Mambo Chicano

July 1st, 2009 | admin | No Comments | Categories: Blog

  • For American Jews, ghosts of the past, ghosts of other worlds, languages, longer names, are part of what it means to occupy the present. How Jews embrace or ward off those lingering spirits is a prime ingredient in configuring identity. That, at least, is what Donald Weber talks about in his must-read book, Haunted in the New World. The haunting is what makes Jewish-American culture play its changes and duck-and-cover in its transformations — the whole Jewish chameleon, Jewish mercurian theory (check Yuri Slezkine on this for at least one particularly sweeping history).

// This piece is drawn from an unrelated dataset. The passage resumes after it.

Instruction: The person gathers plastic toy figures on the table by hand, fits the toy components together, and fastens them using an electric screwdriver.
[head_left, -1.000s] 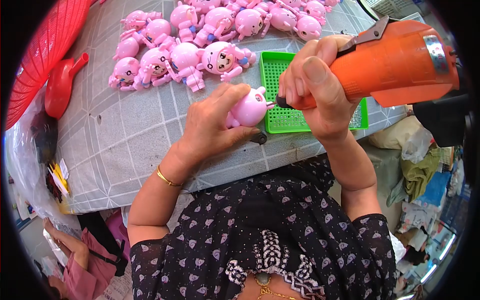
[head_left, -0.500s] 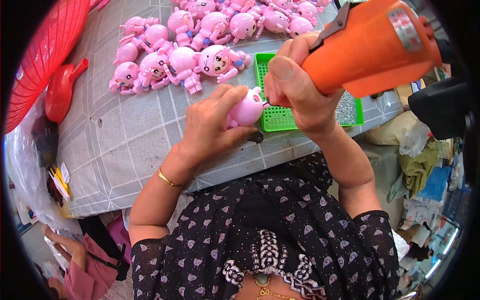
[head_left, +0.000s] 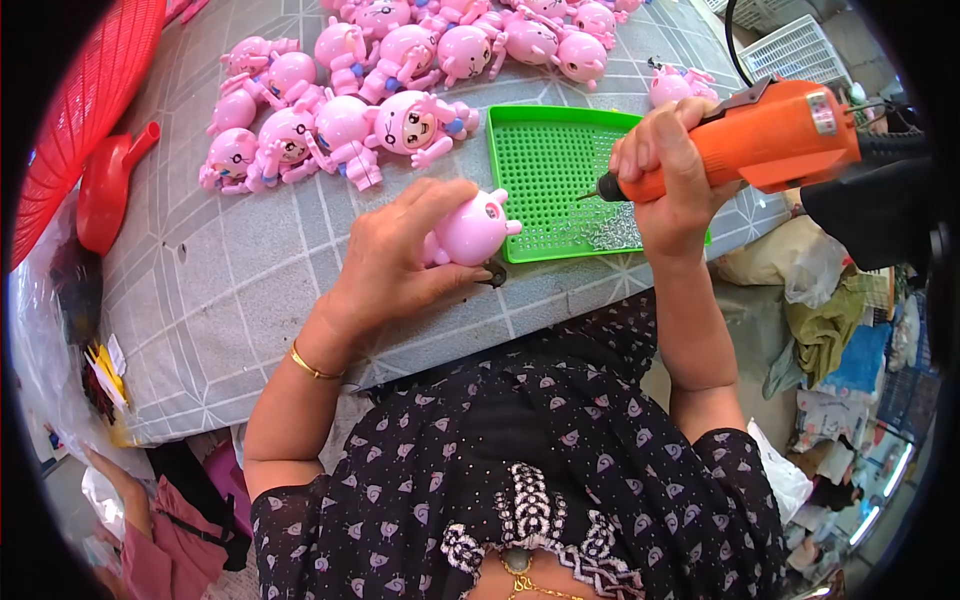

    This makes us think of Rene Bloch, a Mexican-raised musician born to French Jews who immigrated to Sonora before they moved the family north to Los Angeles. Bloch became a primo sax man in the LA R&B scene, dropping one of THE quintessential West Coast solos when he gigged with the Johnny Otis Band on 1945’s “Harlem Nocturne.” Bloch soon set out on his own in the 50s and led a number of different Latin dance bands that were the liasons to big name East Coast players like Tito Puente , Mongo Santamria, and Perez Prado (Bloch also had a stint as the leader of Prado’s band). Bloch’s particularly interesting in the kinds of mergers he pulled off in his career: bridging the Black & Mexican scenes in 40’s LA, and bridging the coastal divide of the Mexican and Latino scenes in the 50’s and 60’s. You can hear it loud and clear on forgotten LPs likeLatin Heat With A Beat (which featured him alongside Santamaria & Willie Bobo) where he did “Las Chiquillas” and on Let’s Dance The Mambo where he trailblazed with his own Mexican-Americanization of the mambo craze on what should be a classic, “Mambo Chicano”.

    The haunting comes in strong years later, when Bloch digs into his Jewishness, finds Christ while he’s looking for the Messiah, becomes a Messianic Jewish rabbi, and now (in his early 70s) puts out albums of Messiah tuneswhen he’s not leading his congregation at temple Beth Shalom in Rancho Cucamunga. The Al Jolson Story it ain’t.